Asthma is a common, constantly recurring long-term disease that affects the airways of the victim, thus making it extremely difficult for them to breathe when symptoms/asthma attacks occur. It can affect people of all ages, but children are the most easily afflicted. The intensity and frequency of the disease will differ from person to person. Common symptoms of asthma include wheezing, shortness of breath and coughing.

What Asthma Does to the Body:
In the body, airways are tubes that transport air to and from the lungs. When a person is afflicted with asthma, their airways are inflamed, making them extremely swollen and sensitive.
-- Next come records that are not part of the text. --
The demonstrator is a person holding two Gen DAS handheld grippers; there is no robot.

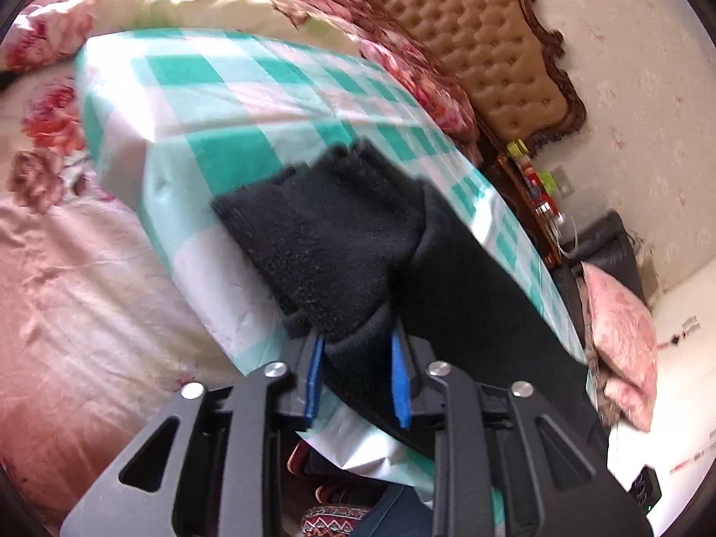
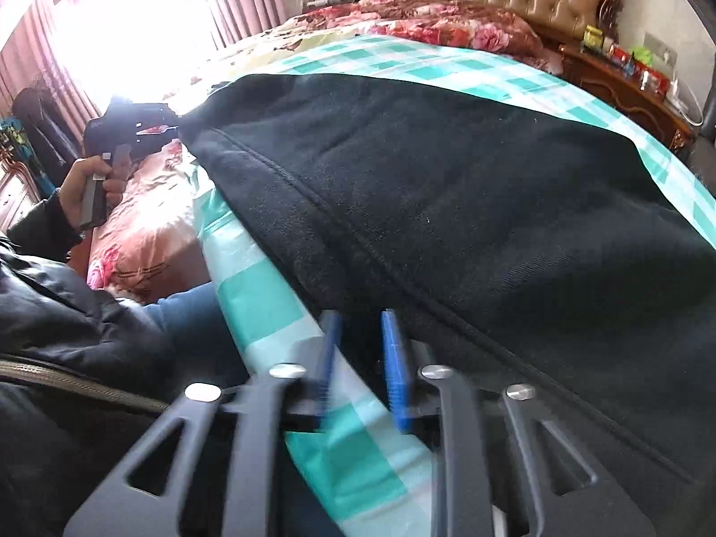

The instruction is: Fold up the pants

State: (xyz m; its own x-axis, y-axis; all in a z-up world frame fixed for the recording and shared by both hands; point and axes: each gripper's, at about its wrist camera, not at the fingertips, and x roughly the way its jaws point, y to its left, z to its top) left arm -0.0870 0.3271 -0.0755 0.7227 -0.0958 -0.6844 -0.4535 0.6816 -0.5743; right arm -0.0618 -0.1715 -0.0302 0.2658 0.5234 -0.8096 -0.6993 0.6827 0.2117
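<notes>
as left hand-held gripper (image 1: 356, 335) pinches, pants (image 1: 340, 232) ahead

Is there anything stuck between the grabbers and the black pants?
No. The left gripper already has a bunched end of the black fleece pants between its blue fingers. The right gripper sits at the pants' near edge on the green-and-white checkered cloth, nothing between.

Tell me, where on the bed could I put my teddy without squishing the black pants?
The checked cloth is bare between the pants and the flowery quilt near the headboard. The pink sheet beside the cloth is free too. It is crowded at the near edge, where both grippers, left and right, meet the pants.
</notes>
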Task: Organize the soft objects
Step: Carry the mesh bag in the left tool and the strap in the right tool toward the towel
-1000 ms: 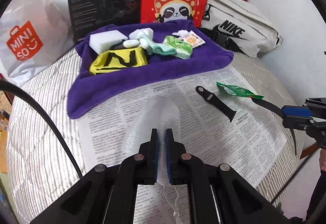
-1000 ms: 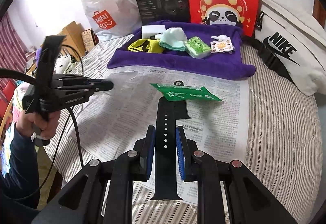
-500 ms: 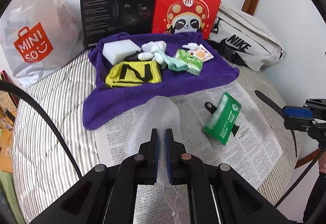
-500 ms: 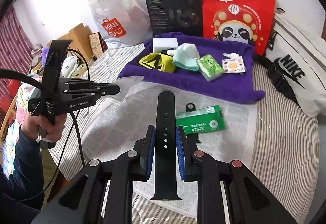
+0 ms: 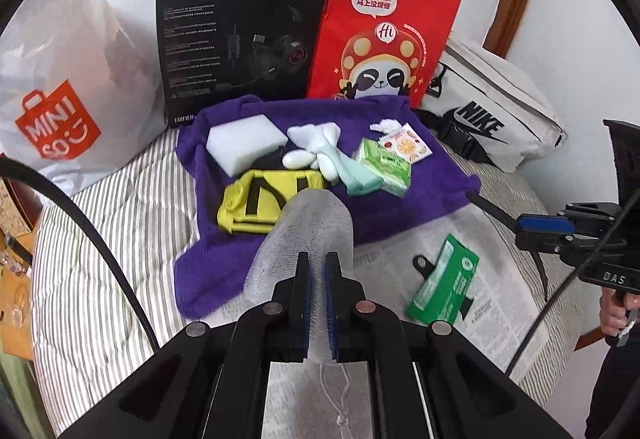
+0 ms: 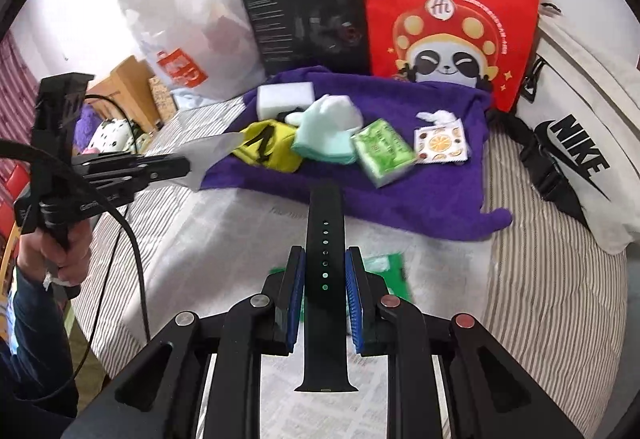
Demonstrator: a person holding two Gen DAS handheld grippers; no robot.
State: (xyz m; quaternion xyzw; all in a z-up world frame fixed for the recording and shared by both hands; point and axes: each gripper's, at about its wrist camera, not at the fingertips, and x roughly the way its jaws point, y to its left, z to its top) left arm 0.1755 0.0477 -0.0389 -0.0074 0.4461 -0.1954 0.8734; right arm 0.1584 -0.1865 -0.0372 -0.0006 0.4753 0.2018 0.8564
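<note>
Above the newspaper [image 5: 500,271] spread before the purple towel [image 5: 432,195], my left gripper [image 5: 318,299] pinched a white mesh pouch [image 5: 308,239] while my right gripper [image 6: 324,303] clamped a black watch strap [image 6: 325,239] upright.

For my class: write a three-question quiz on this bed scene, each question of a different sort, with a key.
1. True or false: the right gripper is shut on a black watch strap.
2. The left gripper holds: A) the white sponge block; B) a clear mesh pouch; C) the yellow cloth.
3. Fill in: the green packet lies on the ____, not on the purple towel.

Key: 1 true; 2 B; 3 newspaper.
</note>
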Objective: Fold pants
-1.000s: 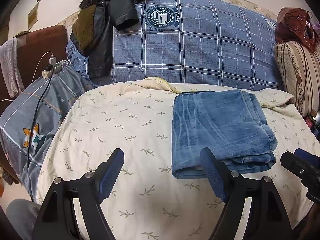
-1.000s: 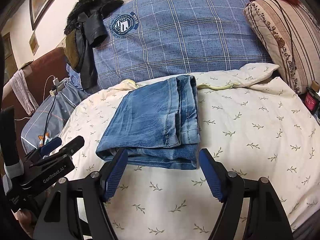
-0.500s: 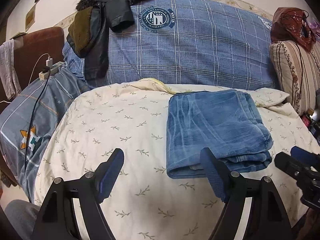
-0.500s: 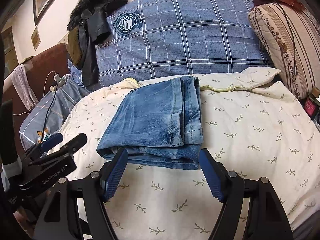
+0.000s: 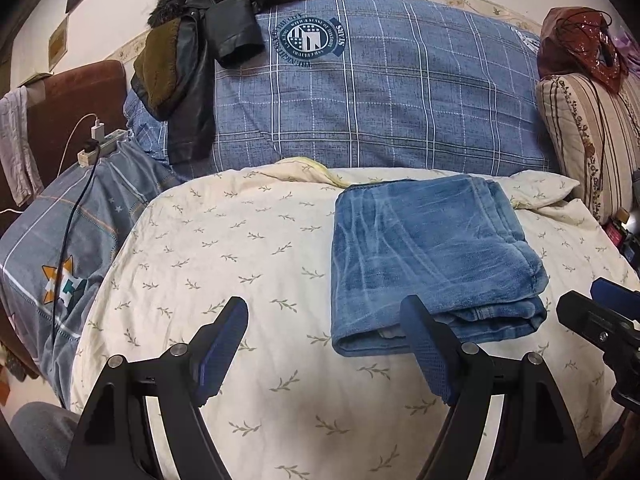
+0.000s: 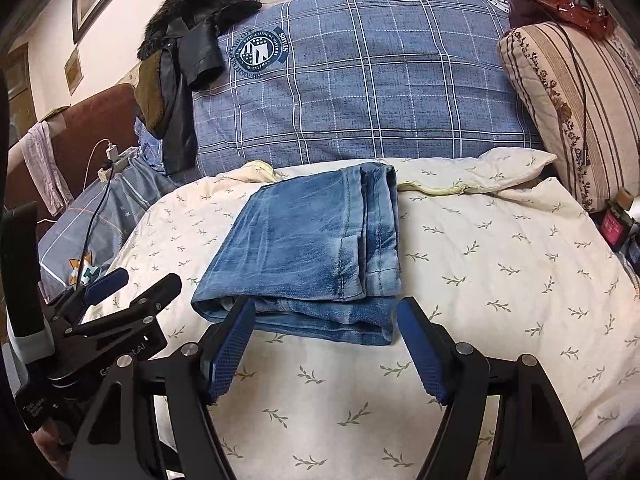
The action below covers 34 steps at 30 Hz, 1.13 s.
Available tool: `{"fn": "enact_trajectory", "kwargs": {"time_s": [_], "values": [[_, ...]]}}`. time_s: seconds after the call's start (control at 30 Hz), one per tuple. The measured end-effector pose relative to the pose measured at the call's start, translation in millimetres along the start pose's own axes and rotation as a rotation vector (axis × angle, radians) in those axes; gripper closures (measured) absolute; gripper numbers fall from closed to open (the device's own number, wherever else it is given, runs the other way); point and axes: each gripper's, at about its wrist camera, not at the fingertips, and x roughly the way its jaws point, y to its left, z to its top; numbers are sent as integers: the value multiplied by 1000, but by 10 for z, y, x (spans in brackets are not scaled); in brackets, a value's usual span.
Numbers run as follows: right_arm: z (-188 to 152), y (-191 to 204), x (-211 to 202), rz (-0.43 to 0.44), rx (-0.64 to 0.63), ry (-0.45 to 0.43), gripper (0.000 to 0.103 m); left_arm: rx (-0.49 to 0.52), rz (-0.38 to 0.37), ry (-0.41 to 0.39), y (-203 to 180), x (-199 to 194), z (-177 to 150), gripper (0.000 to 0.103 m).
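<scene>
The faded blue denim pants [image 6: 312,252] already lie folded into a compact rectangle on my cream leaf-print quilt [image 6: 500,280]. My left gripper [image 5: 324,344] and right gripper [image 6: 324,344] both hang spread and empty; little seems left.

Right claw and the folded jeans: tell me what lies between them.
Nothing but bare leaf-print quilt. In the right wrist view the open right claw hangs just short of the folded jeans, touching nothing.
</scene>
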Motion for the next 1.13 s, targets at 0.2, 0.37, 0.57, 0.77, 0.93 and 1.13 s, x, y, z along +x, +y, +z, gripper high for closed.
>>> {"fn": "enact_trajectory", "kwargs": {"time_s": [0.2, 0.37, 0.57, 0.77, 0.93, 1.13], "values": [[4, -6, -10, -4, 1, -6, 28, 7, 0, -24, -33, -73, -20, 24], [5, -12, -10, -5, 1, -6, 28, 13, -4, -33, -56, -113, -38, 24], [4, -14, -12, -5, 2, -7, 28, 12, -3, -36, -61, -125, -43, 24], [13, -28, -10, -8, 4, -7, 28, 10, -3, -33, -58, -118, -40, 24], [14, -36, -10, -9, 10, -7, 28, 6, -13, -29, -59, -106, -29, 24], [-1, -55, 52, -15, 9, 2, 28, 12, -79, 25, -78, 8, -37, 24]]}}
As a result, if certain substances are inhaled, the airways will react strongly to them. When this happens, the muscles around the airways will tighten, narrowing the airways and limiting the air going through. To make things worse, the airway's condition may deteriorate, making them even more narrow. Lastly, the cells may start to produce more mucus than usual, thus severely limiting the amount of air passing through.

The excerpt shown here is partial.